В «незамкнутой тюрьме» за Уралом им были созданы, без преувеличения, шедевры пейзажной живописи, в чем-то опередившие свое время: «Лунная ночь на Косарале», «Шхуны около форта Косарал», «Пожар в степи», «Каратау с долины Апазир» и т. д. «Впечатление ослепляющего света и блеска мастер создает благодаря тончайшему ощущению тональных цветных соотношений. Иван Айвазовский, а следом за ним Архип Куинджи будут поражать и интриговать зрителей своими лунными ночами, не зная о том, что Тарас Шевченко раньше решил аналогичную задачу, идя своим путем», — отмечает известный украинский искусствовед Платон Билецкий. К этому можно добавить, что в сравнении с ними легкость и сила света у Шевченко, достигнутая минимумом технических средств, остается непревзойденной.

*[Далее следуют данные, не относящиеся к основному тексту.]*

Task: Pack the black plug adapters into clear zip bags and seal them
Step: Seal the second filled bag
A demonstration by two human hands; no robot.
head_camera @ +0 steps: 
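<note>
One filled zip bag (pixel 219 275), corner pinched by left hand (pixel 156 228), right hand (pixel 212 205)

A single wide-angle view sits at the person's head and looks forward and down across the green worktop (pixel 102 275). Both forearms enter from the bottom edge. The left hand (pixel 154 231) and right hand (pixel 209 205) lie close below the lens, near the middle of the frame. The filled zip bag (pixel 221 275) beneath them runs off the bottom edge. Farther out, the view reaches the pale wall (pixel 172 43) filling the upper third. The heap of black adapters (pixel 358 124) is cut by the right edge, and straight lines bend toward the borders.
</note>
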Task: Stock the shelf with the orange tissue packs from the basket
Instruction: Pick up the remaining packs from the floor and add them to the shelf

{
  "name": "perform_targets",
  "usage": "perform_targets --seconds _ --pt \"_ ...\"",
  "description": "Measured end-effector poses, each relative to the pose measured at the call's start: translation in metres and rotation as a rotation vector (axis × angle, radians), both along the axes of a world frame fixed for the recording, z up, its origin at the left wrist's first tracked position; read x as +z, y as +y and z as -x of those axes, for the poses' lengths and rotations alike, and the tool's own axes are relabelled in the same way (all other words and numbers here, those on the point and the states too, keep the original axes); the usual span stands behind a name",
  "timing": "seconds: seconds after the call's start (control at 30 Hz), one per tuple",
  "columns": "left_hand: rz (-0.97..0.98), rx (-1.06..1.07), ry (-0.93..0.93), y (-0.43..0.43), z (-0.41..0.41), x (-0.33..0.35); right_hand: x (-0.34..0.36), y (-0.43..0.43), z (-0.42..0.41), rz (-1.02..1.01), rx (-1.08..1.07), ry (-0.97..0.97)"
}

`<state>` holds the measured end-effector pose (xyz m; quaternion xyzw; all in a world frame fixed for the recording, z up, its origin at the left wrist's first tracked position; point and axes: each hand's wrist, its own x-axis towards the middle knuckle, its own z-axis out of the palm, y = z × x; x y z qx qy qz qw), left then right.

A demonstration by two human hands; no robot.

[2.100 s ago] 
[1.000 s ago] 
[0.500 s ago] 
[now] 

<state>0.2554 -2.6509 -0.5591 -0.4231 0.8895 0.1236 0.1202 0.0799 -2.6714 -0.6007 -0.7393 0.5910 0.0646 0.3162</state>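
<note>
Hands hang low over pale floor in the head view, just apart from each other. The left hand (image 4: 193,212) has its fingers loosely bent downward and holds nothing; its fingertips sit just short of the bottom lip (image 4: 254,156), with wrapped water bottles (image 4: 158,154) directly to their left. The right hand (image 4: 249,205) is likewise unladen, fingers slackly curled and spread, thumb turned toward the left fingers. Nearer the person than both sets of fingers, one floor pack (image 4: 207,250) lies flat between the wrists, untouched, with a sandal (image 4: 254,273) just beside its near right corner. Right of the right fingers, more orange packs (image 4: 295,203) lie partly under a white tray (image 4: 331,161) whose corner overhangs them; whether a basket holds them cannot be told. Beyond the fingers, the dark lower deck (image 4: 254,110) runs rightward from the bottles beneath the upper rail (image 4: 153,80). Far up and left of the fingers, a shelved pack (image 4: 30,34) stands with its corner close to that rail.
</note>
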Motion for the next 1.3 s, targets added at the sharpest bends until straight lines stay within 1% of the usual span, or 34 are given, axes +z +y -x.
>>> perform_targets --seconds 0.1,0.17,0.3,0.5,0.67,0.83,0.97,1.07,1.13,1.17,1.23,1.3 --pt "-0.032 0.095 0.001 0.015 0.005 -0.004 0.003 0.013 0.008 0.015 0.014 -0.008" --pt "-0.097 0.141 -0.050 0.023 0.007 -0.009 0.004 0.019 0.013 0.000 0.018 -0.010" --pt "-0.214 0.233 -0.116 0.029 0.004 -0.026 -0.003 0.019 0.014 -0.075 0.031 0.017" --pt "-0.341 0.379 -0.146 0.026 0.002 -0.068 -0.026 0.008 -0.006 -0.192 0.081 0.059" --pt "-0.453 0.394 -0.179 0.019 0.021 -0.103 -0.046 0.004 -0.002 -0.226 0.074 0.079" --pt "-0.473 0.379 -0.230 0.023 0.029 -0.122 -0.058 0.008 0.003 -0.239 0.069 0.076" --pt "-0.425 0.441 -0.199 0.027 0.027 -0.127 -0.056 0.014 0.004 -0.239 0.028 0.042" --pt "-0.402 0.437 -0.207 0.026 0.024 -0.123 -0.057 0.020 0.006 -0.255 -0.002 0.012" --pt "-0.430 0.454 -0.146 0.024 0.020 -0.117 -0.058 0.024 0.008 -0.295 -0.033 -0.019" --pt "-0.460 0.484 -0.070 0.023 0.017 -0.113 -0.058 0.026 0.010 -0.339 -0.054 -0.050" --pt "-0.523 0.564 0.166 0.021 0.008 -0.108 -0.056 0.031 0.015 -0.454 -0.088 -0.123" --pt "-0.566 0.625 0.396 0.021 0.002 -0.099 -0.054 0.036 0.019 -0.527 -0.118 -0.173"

Еще раньше Дмитрий Антонович писал о выразительных импрессионистических эффектах у Шевченко, в частности — о передаче пучка солнечного света, который «со всей ослепительной силой разбивается» о большие плоскости или пластичные массы. Известный историк искусства несколько растерянно отмечает, что «Шевченко приближается к импрессионистам, как будто протягивает им руку через головы грядущих натуралистов, но решительного шага не делает». Однако, внимательно штудируя акварели Шевченко периода ссылки, можно смело сказать, что художник, сам того не замечая, делает даже слишком решительный шаг вперед. Вот еще одна зарисовка, сделанная Платоном Билецким, так сказать, по следам творческих путешествий Шевченко по Аральскому побережью: «Нагроможденные тысячелетиями плиты, острые шипы отточенных ветром и влагой пиков, скалы, подобные каменным стенам и башням — природой созданные руины никогда не существовавших замков и городов, пирамидальных гробниц и храмов, каменные массивы, напоминающие животных допотопного времени, спящих, но готовых проснуться — так и кажется, что будто бы неохотно поднимаются их головы… Мир загадочный и пугающий, особенно для того, кто созерцает его лицом к лицу. Мир, который несмотря на все это непреодолимо привлекает человека какой-то своей колдовской силой. Своеобразное волшебство этого мира Шевченко почувствовал и воплотил задолго до Константина Богаевского и Максимилиана Волошина, которые открыли подобное в пейзажах юго-восточного Крыма». То есть в этой экспедиционной серии Шевченко «протягивает руку» не так импрессионистам, как мастерам одухотворенного пейзажа последующих времен: Куинджи, Богаевскому, Волошину, Рериху — тем, кто владеет значительной степенью обобщения в передаче конкретного ландшафта, символизации его отдельных, узловых элементов, кто умеет передать пронзительный исторический настрой и с помощью красоты самого художественного материала, его выразительных средств стремится пробудить у зрителя красивые и добрые чувства. 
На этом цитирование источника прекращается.